__YOUR GOAL__
Tally how many lines in the data hold the word "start", and give the result with no other text.

__SOURCE DATA__

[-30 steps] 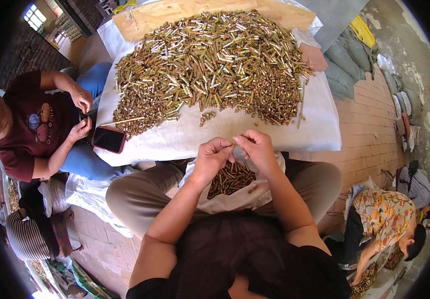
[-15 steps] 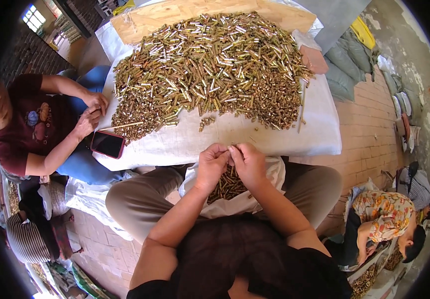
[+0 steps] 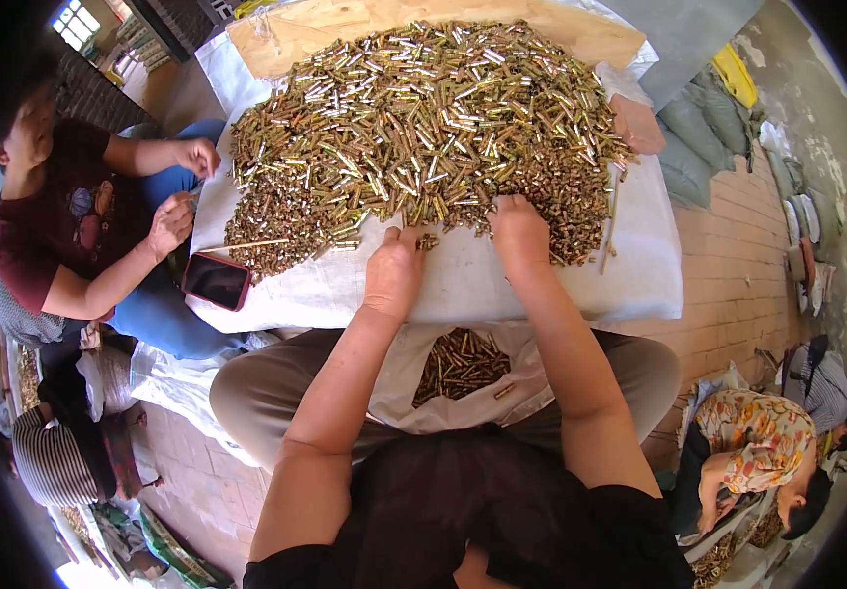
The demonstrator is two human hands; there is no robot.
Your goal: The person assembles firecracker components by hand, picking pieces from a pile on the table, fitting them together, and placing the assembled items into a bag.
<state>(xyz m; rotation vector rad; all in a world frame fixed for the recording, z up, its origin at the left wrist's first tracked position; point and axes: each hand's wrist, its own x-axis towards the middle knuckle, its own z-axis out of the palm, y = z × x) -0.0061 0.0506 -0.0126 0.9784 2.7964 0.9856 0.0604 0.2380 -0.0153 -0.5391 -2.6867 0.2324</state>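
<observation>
A wide heap of gold-coloured metal tubes (image 3: 413, 118) lies on the white-covered table, with small gold metal pieces (image 3: 566, 221) along its near side. My left hand (image 3: 394, 267) is at the heap's near edge, beside a small separate cluster of pieces (image 3: 427, 241). Its fingers are curled together, and what they hold is hidden. Farther right, my right hand (image 3: 519, 234) reaches into the small pieces with its fingertips pressed together; I cannot make out what is in them. In my lap, a white sack (image 3: 399, 368) lies open around gold metal parts (image 3: 461, 365).
A wooden board (image 3: 423, 22) borders the heap's far side. A phone (image 3: 217, 282) and a thin stick (image 3: 246, 244) lie at the table's left. Another person (image 3: 80, 216) sits there, hands near the edge. At lower right a person in a flowered shirt (image 3: 752, 437) bends over metal parts.
My hands have moved apart and forward, from together above the sack to the heap's near edge. The sack's contents now show. The person at left has raised their head and parted their hands.
</observation>
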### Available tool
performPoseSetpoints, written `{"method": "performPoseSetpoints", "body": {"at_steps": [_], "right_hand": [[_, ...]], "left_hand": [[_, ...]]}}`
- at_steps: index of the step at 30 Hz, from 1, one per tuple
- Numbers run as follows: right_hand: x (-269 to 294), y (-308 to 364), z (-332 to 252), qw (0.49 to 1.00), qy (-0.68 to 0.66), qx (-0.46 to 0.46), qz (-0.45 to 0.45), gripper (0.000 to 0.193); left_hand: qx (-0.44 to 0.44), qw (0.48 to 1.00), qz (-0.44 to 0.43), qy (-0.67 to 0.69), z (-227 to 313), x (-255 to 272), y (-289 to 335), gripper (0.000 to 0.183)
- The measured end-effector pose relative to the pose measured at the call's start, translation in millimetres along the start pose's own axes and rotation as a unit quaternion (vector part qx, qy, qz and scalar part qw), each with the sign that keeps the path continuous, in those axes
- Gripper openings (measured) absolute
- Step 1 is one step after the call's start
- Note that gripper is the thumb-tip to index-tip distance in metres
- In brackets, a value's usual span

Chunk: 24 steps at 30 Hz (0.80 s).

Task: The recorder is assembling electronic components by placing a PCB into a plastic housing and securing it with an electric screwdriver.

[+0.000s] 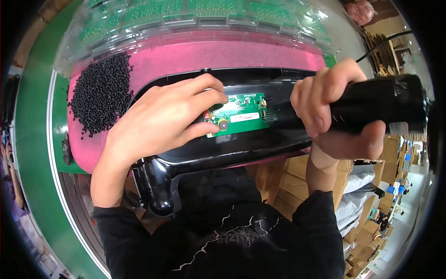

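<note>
A green circuit board (pixel 248 107) lies inside a long, glossy black plastic housing (pixel 213 153). It carries a white label strip and a round black component. My left hand (pixel 162 111) reaches over the housing's left part, its thumb and fingers closed about the board's left end. Up at the right, my right hand (pixel 330 107) is wrapped round a thick black cylindrical power tool, apparently an electric screwdriver (pixel 390 104), held above the housing's right end. The tool's working tip is hidden behind the hand.
A pink mat (pixel 186 56) lies under the housing on a green bench (pixel 35 139). At its left sits a heap of small black screws (pixel 102 93). Clear plastic trays with green boards (pixel 204 16) line the back. Cardboard boxes (pixel 297 181) stand at the right.
</note>
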State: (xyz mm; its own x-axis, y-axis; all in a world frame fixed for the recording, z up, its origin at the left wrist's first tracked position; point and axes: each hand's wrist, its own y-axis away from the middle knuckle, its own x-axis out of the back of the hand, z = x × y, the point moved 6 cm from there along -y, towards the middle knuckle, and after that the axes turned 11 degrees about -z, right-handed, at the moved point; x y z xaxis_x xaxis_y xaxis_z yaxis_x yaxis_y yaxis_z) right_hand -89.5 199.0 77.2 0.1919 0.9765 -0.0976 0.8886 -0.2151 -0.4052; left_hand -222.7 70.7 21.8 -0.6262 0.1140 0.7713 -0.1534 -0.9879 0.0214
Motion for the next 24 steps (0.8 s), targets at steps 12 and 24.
{"method": "performPoseSetpoints", "body": {"at_steps": [12,24], "right_hand": [[28,-3,1,0.976,-0.143,-0.094,0.132,0.041],[-38,11,-69,0.979,0.205,0.008,-0.017,0.032]], "left_hand": [[0.118,0.987,0.081,-0.077,-38,39,17,0.027],[0.096,0.988,0.009,-0.122,-20,18,11,0.020]]}}
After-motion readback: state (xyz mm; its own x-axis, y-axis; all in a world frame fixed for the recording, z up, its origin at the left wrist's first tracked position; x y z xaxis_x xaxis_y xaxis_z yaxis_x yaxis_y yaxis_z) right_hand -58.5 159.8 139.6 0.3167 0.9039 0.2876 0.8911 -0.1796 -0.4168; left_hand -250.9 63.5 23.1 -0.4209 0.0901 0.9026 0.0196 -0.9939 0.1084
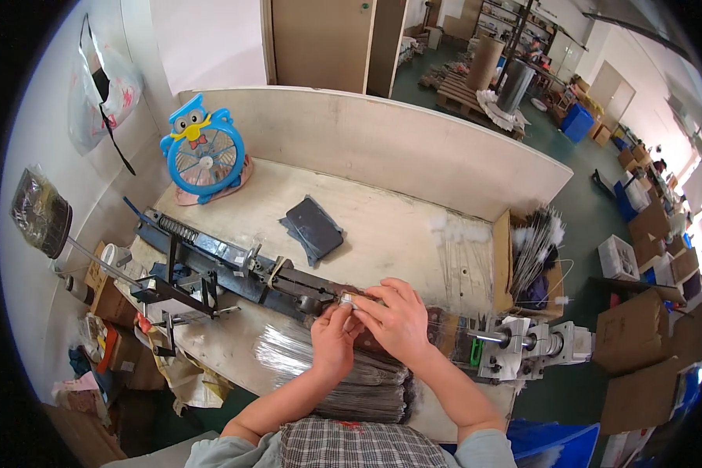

__RESPONSE TO THE EXERCISE__
2